ABOUT THIS TASK: Show each line of the records below where the word "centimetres" occurs.

SUPPLIED ENTRIES:
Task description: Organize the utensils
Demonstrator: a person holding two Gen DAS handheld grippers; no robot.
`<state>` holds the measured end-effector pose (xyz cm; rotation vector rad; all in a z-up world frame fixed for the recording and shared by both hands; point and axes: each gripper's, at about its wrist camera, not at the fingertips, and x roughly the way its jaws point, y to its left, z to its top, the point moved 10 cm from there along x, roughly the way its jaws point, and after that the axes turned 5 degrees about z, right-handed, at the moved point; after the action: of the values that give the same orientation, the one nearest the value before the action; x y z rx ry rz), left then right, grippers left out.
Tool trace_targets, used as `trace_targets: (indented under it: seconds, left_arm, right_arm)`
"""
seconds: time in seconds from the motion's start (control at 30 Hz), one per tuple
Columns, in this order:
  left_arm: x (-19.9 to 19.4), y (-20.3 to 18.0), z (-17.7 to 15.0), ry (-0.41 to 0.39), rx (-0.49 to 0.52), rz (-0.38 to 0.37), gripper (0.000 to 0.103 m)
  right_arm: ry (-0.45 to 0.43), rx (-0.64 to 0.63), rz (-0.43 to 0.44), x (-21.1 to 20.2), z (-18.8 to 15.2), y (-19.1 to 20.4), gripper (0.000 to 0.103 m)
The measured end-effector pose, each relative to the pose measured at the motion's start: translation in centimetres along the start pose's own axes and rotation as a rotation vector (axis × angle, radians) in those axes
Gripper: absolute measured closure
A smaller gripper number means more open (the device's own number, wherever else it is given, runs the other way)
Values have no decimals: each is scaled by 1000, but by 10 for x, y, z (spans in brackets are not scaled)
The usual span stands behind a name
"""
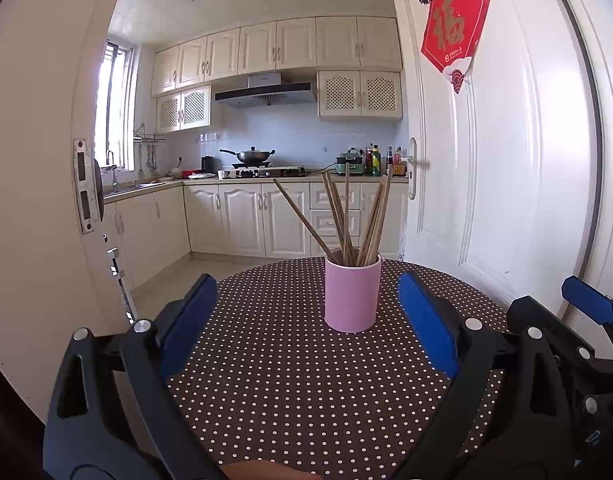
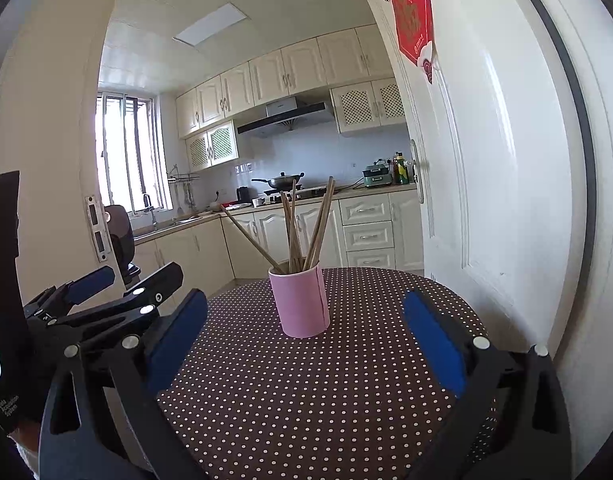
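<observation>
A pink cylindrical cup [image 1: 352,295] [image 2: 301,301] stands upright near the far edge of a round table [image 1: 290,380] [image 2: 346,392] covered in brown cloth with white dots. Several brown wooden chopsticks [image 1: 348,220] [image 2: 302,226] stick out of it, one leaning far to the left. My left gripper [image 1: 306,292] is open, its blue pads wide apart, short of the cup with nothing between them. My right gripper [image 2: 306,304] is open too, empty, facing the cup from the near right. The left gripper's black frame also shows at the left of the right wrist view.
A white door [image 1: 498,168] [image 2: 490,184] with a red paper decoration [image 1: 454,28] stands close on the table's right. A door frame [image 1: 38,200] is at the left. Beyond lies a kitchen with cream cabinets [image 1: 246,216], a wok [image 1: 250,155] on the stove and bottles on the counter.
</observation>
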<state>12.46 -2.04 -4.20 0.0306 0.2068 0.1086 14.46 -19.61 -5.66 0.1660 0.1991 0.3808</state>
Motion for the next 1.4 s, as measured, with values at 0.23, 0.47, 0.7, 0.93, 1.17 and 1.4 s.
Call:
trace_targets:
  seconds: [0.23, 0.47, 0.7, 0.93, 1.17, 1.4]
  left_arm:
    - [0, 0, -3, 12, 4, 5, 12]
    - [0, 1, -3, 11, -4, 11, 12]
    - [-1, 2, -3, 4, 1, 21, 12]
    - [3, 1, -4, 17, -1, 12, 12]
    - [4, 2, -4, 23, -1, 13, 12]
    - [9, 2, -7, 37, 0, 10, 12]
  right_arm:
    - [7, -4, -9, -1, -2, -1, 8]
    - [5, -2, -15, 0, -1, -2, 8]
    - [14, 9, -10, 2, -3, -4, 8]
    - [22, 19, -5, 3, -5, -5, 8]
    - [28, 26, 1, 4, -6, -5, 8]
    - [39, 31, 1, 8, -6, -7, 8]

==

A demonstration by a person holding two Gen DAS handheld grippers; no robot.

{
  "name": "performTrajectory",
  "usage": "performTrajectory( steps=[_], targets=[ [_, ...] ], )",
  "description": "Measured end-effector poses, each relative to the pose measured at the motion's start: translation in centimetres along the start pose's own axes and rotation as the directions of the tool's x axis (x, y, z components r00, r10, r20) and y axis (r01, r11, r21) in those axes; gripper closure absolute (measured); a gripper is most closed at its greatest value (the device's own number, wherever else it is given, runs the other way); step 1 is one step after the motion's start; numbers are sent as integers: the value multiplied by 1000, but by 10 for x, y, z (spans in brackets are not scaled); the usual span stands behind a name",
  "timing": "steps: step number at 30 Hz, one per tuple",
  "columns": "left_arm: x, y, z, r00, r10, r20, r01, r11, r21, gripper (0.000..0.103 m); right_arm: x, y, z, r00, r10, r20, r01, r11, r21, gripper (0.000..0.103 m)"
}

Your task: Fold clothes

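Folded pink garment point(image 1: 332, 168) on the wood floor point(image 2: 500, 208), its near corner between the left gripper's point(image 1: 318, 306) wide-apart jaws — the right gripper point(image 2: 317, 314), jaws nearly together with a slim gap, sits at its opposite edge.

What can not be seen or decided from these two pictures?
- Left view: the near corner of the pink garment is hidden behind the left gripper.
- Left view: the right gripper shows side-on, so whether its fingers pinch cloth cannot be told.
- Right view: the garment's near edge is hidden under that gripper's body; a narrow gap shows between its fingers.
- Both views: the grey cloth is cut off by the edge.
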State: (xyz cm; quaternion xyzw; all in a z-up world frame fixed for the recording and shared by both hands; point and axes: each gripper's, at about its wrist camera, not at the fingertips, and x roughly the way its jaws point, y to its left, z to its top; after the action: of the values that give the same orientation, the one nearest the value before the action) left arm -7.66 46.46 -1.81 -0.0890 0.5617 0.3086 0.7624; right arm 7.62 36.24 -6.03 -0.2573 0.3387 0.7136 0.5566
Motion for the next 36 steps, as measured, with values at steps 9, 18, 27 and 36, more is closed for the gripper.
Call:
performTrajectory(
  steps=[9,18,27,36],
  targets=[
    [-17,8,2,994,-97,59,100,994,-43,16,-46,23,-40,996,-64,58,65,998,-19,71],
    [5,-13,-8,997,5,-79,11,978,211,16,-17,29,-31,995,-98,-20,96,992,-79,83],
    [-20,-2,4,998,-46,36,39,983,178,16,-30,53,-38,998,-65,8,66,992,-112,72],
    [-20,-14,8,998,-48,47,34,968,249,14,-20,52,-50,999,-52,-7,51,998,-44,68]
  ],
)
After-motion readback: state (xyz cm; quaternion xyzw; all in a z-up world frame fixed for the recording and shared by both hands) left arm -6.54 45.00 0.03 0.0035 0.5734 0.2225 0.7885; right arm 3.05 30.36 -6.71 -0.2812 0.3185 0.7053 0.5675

YOUR RESPONSE:
The measured end-effector pose, each relative to the pose measured at the motion's start: translation in centimetres along the start pose's own axes and rotation as a rotation vector (axis × angle, radians) in those axes
  "description": "Measured end-effector poses, each relative to the pose measured at the motion's start: translation in centimetres along the start pose's own axes and rotation as the directions of the tool's x axis (x, y, z components r00, r10, r20) and y axis (r01, r11, r21) in those axes; gripper closure absolute (measured); a gripper is most closed at its greatest value (the device's own number, wherever else it is given, runs the other way); step 1 is one step after the motion's start; numbers are sent as integers: the value multiplied by 1000, but by 10 for x, y, z (spans in brackets are not scaled); the usual span stands behind a name",

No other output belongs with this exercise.